Write the lines below out exactly, dropping each picture.

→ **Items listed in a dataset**

-----

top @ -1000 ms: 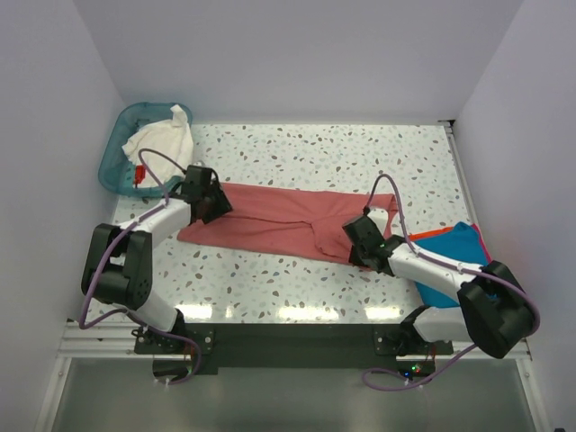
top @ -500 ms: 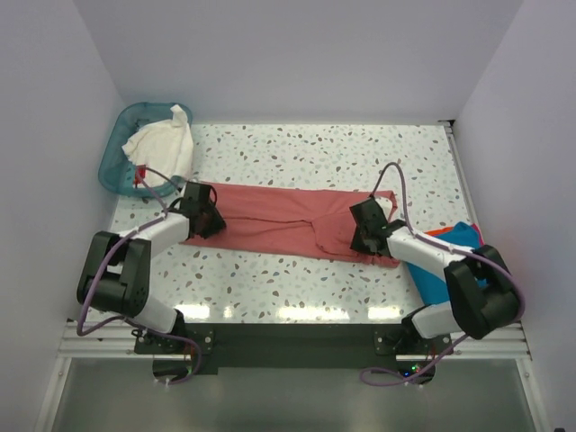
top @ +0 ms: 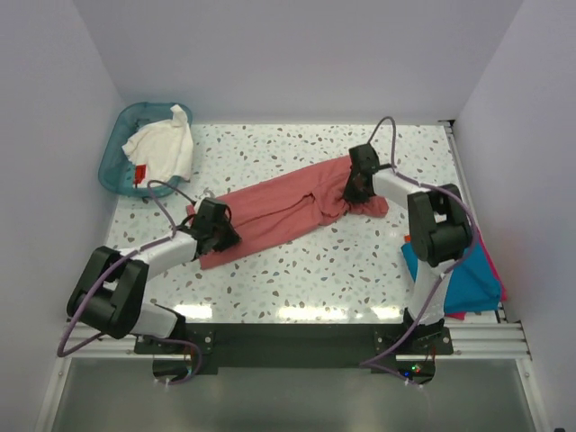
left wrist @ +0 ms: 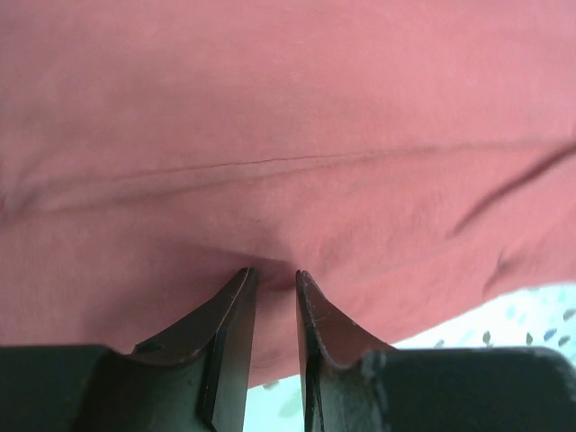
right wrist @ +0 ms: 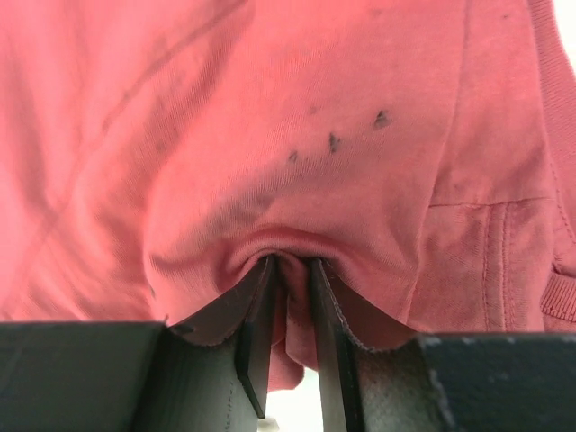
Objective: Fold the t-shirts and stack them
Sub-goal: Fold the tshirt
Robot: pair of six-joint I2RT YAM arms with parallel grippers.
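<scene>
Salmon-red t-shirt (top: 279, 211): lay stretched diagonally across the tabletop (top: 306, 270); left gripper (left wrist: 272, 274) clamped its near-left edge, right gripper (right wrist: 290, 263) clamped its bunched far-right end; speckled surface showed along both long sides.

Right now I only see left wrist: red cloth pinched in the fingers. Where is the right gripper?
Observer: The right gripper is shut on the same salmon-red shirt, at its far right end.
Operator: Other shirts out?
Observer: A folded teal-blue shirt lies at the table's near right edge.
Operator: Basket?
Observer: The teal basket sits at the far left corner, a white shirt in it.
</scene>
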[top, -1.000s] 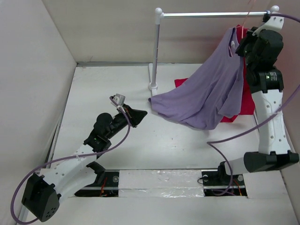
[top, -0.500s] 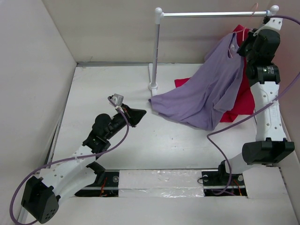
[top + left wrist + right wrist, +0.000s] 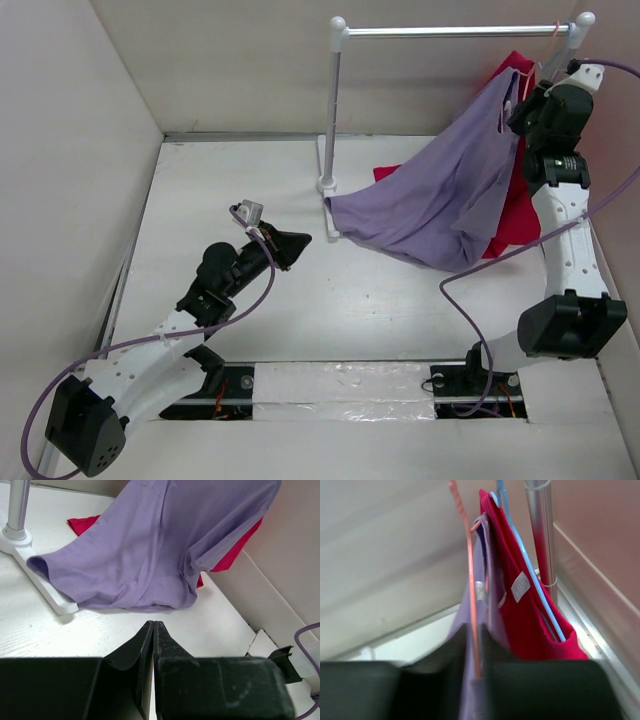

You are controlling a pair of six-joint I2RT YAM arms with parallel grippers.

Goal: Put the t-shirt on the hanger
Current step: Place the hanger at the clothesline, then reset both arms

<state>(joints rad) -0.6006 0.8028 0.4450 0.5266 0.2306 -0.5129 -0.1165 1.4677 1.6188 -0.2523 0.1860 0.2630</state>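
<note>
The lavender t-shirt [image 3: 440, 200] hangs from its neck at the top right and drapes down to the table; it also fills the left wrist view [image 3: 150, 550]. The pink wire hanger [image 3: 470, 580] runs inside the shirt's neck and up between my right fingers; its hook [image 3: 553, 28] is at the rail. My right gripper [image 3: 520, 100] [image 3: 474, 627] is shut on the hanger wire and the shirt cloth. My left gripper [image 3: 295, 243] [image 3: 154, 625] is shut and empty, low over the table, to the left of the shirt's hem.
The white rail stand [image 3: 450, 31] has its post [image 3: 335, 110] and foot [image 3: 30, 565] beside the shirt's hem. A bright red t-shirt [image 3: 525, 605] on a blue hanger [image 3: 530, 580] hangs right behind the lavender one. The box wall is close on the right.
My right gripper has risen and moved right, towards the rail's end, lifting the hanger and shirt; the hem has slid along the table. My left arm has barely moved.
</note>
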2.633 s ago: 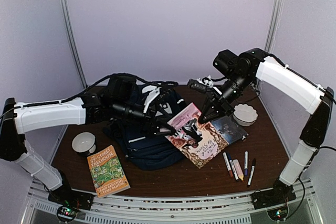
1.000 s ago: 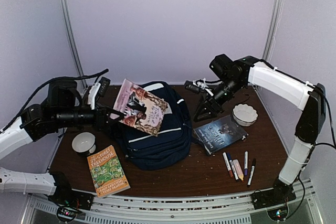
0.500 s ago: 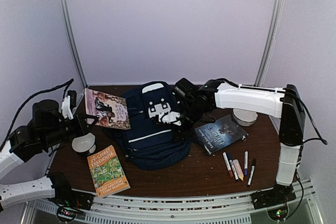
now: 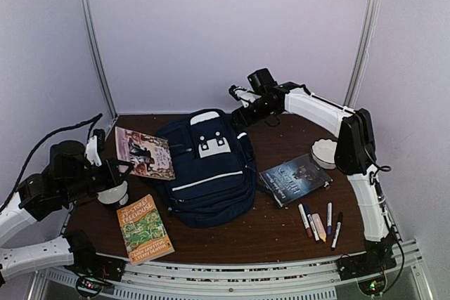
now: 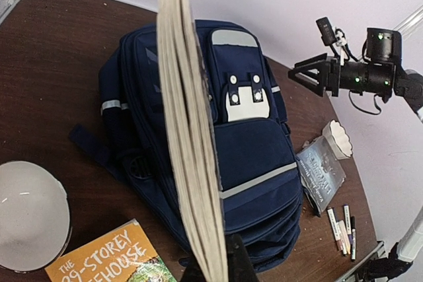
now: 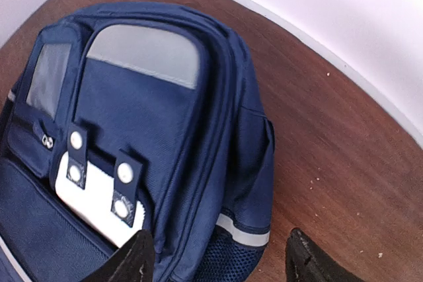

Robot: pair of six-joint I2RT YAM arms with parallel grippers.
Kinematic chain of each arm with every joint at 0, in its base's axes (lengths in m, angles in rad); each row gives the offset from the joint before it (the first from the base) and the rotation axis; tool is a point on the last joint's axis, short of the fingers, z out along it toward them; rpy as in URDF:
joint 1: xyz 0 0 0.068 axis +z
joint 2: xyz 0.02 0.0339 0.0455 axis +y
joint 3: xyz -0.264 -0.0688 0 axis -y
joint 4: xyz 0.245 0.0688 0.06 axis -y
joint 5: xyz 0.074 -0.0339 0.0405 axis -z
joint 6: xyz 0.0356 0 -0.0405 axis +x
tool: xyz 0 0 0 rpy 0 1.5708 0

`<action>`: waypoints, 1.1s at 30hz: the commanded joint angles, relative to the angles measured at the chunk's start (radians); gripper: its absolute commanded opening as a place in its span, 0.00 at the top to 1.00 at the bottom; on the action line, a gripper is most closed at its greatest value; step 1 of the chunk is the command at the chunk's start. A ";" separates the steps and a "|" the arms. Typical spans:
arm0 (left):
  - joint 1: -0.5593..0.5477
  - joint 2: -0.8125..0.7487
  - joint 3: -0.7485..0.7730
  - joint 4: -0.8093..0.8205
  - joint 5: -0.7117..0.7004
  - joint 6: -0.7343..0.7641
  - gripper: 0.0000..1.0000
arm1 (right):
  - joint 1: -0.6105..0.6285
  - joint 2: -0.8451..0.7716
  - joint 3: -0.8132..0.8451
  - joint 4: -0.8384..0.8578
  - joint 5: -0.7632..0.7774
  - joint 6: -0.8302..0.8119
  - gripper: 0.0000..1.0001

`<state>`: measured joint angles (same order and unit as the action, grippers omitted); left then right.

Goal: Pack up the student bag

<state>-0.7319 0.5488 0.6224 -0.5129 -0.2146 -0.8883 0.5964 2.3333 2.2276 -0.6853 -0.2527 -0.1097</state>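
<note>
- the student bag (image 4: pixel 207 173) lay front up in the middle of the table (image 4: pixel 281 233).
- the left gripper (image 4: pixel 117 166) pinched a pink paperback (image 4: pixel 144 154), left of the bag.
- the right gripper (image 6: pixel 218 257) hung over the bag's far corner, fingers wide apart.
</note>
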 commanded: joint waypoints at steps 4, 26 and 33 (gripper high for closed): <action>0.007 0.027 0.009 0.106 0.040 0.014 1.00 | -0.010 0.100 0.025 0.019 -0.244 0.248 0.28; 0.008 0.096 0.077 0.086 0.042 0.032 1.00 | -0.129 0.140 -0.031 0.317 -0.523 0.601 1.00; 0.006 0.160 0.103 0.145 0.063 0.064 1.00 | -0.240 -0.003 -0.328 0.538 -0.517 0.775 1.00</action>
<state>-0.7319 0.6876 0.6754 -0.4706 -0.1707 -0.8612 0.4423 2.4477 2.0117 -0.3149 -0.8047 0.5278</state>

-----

→ **TASK ANSWER**
top @ -1000 ms: 
top @ -500 ms: 
top @ +0 ms: 
left wrist @ +0 ms: 
right wrist @ +0 ms: 
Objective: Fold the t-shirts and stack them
Sub-goal: Fold the tshirt
Robot: pair of six-joint I2RT YAM arms with parallel grippers.
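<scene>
Salmon-red t-shirt (top: 279, 211): lay stretched diagonally across the tabletop (top: 306, 270); left gripper (left wrist: 272, 274) clamped its near-left edge, right gripper (right wrist: 290, 263) clamped its bunched far-right end; speckled surface showed along both long sides.

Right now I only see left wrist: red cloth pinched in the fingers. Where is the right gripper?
Observer: The right gripper is shut on the same salmon-red shirt, at its far right end.
Operator: Other shirts out?
Observer: A folded teal-blue shirt lies at the table's near right edge.
Operator: Basket?
Observer: The teal basket sits at the far left corner, a white shirt in it.
</scene>
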[top, -1.000s] 
[top, -0.500s] 
[top + left wrist + right wrist, +0.000s] 

You are controlling a pair of six-joint I2RT YAM arms with parallel grippers.

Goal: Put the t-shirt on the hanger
Current step: Place the hanger at the clothesline, then reset both arms

<state>(joints rad) -0.6006 0.8028 0.4450 0.5266 0.2306 -0.5129 -0.1165 1.4677 1.6188 -0.2523 0.1860 0.2630</state>
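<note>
The lavender t-shirt [image 3: 440, 200] hangs from its neck at the top right and drapes down to the table; it also fills the left wrist view [image 3: 150, 550]. The pink wire hanger [image 3: 470, 580] runs inside the shirt's neck and up between my right fingers; its hook [image 3: 553, 28] is at the rail. My right gripper [image 3: 520, 100] [image 3: 474, 627] is shut on the hanger wire and the shirt cloth. My left gripper [image 3: 295, 243] [image 3: 154, 625] is shut and empty, low over the table, to the left of the shirt's hem.
The white rail stand [image 3: 450, 31] has its post [image 3: 335, 110] and foot [image 3: 30, 565] beside the shirt's hem. A bright red t-shirt [image 3: 525, 605] on a blue hanger [image 3: 530, 580] hangs right behind the lavender one. The box wall is close on the right.
My right gripper has risen and moved right, towards the rail's end, lifting the hanger and shirt; the hem has slid along the table. My left arm has barely moved.
</note>
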2.633 s ago: 
1.000 s ago: 
0.500 s ago: 
now: 
now: 
now: 

Robot: pair of six-joint I2RT YAM arms with parallel grippers.
Kinematic chain of each arm with every joint at 0, in its base's axes (lengths in m, angles in rad); each row gives the offset from the joint before it (the first from the base) and the rotation axis; tool is a point on the last joint's axis, short of the fingers, z out along it toward them; rpy as in URDF:
joint 1: xyz 0 0 0.068 axis +z
joint 2: xyz 0.02 0.0339 0.0455 axis +y
joint 3: xyz -0.264 -0.0688 0 axis -y
joint 4: xyz 0.245 0.0688 0.06 axis -y
joint 5: xyz 0.074 -0.0339 0.0405 axis -z
joint 6: xyz 0.0356 0 -0.0405 axis +x
tool: xyz 0 0 0 rpy 0 1.5708 0

`<action>`: waypoints, 1.1s at 30hz: the commanded joint angles, relative to the angles measured at the chunk's start (radians); gripper: its absolute commanded opening as a place in its span, 0.00 at the top to 1.00 at the bottom; on the action line, a gripper is most closed at its greatest value; step 1 of the chunk is the command at the chunk's start. A ";" separates the steps and a "|" the arms. Typical spans:
arm0 (left):
  - joint 1: -0.5593..0.5477
  - joint 2: -0.8125..0.7487
  - joint 3: -0.7485..0.7730
  - joint 4: -0.8093..0.8205
  - joint 5: -0.7117..0.7004
  - joint 6: -0.7343..0.7641
  - gripper: 0.0000..1.0000
arm1 (right):
  - joint 1: -0.6105..0.6285
  - joint 2: -0.8451..0.7716
  - joint 3: -0.8132..0.8451
  - joint 4: -0.8384..0.8578
  - joint 5: -0.7632..0.7774
  - joint 6: -0.8302..0.8119
  - gripper: 0.0000..1.0001

`<state>`: measured joint angles (same order and unit as the action, grippers omitted); left then right.

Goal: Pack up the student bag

<state>-0.7319 0.5488 0.6224 -0.5129 -0.2146 -0.8883 0.5964 2.3333 2.2276 -0.6853 -0.2527 -0.1097</state>
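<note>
- the student bag (image 4: pixel 207 173) lay front up in the middle of the table (image 4: pixel 281 233).
- the left gripper (image 4: pixel 117 166) pinched a pink paperback (image 4: pixel 144 154), left of the bag.
- the right gripper (image 6: pixel 218 257) hung over the bag's far corner, fingers wide apart.
</note>
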 commanded: joint waypoints at steps 4, 26 and 33 (gripper high for closed): <action>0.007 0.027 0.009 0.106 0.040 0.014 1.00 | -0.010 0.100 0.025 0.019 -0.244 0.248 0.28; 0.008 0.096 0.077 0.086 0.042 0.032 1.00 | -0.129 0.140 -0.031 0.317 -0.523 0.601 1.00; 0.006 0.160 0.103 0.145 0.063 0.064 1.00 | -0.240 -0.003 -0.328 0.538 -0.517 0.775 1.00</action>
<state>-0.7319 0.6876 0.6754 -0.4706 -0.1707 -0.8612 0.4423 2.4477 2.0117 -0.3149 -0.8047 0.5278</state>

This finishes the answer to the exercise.